◆ WHAT YOU ARE ASKED TO DO
Since the pictures are not wanted, retype the listing below exactly and without them.

◆ SUPPLIED MATERIAL

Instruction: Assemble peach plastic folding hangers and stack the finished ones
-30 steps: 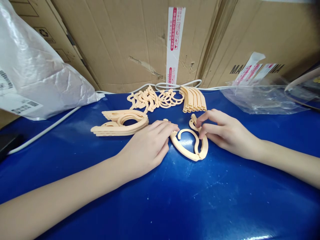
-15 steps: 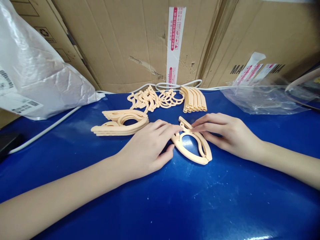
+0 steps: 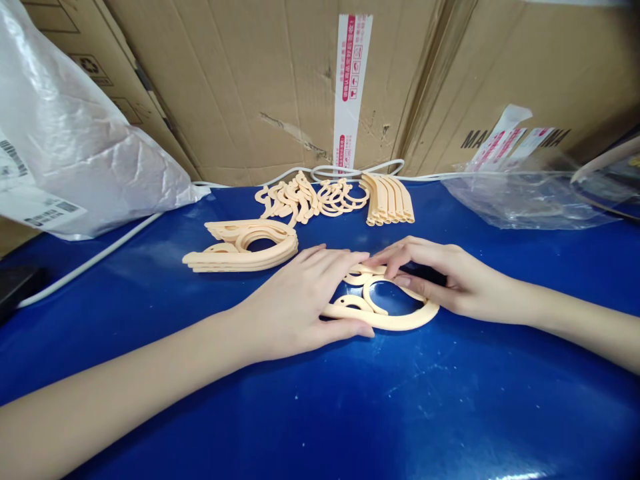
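A cream plastic folding hanger point(image 3: 403, 322), folded into a compact oval, lies on the blue table between my hands. My left hand point(image 3: 293, 303) grips its left end, thumb along the near arm and fingers over the far side. My right hand point(image 3: 450, 277) is closed on its far right side, with bent fingers and thumb on the far arm. The fingers hide much of that arm. Left of my left hand rests a stack of similar folded hangers point(image 3: 235, 259).
Behind lie loose hook pieces point(image 3: 301, 200), ring-shaped pieces point(image 3: 330, 203) and a row of curved arms point(image 3: 389, 200). A white cable point(image 3: 95, 260) runs along the back and left. Cardboard boxes point(image 3: 250, 80) wall the back, with a silver bag point(image 3: 100, 133) left and clear plastic point(image 3: 525, 200) right.
The hanger has turned so its tip points right, and its two arms now lie nearly sideways. My left thumb has moved onto the near arm; my right hand has curled over the far one.
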Demonstrator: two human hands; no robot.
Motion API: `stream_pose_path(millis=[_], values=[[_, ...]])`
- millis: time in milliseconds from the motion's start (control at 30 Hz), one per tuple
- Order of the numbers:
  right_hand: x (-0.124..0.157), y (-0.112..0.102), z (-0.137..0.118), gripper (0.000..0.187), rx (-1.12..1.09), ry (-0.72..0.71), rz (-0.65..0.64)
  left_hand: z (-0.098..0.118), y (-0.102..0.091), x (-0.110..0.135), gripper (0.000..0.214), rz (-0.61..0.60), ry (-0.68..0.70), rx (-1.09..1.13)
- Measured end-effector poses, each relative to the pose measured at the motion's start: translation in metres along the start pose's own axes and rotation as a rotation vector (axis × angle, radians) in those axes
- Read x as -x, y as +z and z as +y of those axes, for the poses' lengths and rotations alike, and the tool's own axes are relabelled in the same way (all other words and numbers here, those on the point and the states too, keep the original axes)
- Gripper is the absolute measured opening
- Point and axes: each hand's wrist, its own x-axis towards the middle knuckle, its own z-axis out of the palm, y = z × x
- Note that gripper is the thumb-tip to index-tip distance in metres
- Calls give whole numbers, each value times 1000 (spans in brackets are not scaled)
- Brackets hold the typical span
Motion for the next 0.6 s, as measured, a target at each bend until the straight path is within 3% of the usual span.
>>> stream_pose_path(millis=[133,233,400,600], values=[[0,1,1,14,-74,88,122,2,-2,0,64,-7,6,15],[0,-2,2,23,-86,228,219,2,-4,1,60,64,9,-7],[-2,-12,1,25,-261,373,120,2,-5,3,55,236,3,-134],[-1,-13,1,29,-414,403,82,4,-5,4,57,266,22,-238]])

◆ ANSWER SPACE
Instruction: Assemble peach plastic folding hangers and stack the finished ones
-30 steps: 
-15 steps: 
+0 steps: 
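A cream plastic folding hanger point(image 3: 403, 322), folded into a compact oval, lies on the blue table between my hands. My left hand point(image 3: 293, 303) grips its left end, thumb along the near arm and fingers over the far side. My right hand point(image 3: 450, 277) is closed on its far right side, with bent fingers and thumb on the far arm. The fingers hide much of that arm. Left of my left hand rests a stack of similar folded hangers point(image 3: 235, 259).
Behind lie loose hook pieces point(image 3: 301, 200), ring-shaped pieces point(image 3: 330, 203) and a row of curved arms point(image 3: 389, 200). A white cable point(image 3: 95, 260) runs along the back and left. Cardboard boxes point(image 3: 250, 80) wall the back, with a silver bag point(image 3: 100, 133) left and clear plastic point(image 3: 525, 200) right.
The hanger has turned so its tip points right, and its two arms now lie nearly sideways. My left thumb has moved onto the near arm; my right hand has curled over the far one.
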Demonstrator: two human hands; no robot.
Motion API: `stream_pose_path(millis=[_], values=[[_, ...]])`
- millis: time in milliseconds from the motion's start (control at 30 Hz), one per tuple
- Order of the numbers:
  right_hand: x (-0.124..0.157), y (-0.112..0.102), z (-0.137..0.118), gripper (0.000..0.187), rx (-1.12..1.09), ry (-0.72..0.71), rz (-0.65..0.64)
  left_hand: z (-0.098..0.118), y (-0.102..0.091), x (-0.110..0.135), gripper (0.000..0.214), rz (-0.61..0.60), ry (-0.68..0.70), rx (-1.09..1.13)
- Measured end-effector poses, each relative to the pose measured at the motion's start: translation in metres along the start pose's own axes and rotation as a rotation vector (axis × angle, radians) in those axes
- Read x as -x, y as +z and z as +y of those axes, for the poses' lengths and rotations alike, and the tool's own axes are relabelled in the same way (all other words and numbers here, those on the point and the states too, keep the original axes)
- Gripper is the absolute measured opening
- Point and axes: each hand's wrist, its own x-axis towards the middle knuckle, its own z-axis out of the palm, y = z × x
- Note that gripper is the thumb-tip to index-tip distance in metres
- Calls give whole numbers, each value times 1000 (spans in brackets are not scaled)
- Brackets hold the typical span
Motion for the next 0.6 s, as measured, a target at each bend until the straight path is within 3% of the usual span.
>>> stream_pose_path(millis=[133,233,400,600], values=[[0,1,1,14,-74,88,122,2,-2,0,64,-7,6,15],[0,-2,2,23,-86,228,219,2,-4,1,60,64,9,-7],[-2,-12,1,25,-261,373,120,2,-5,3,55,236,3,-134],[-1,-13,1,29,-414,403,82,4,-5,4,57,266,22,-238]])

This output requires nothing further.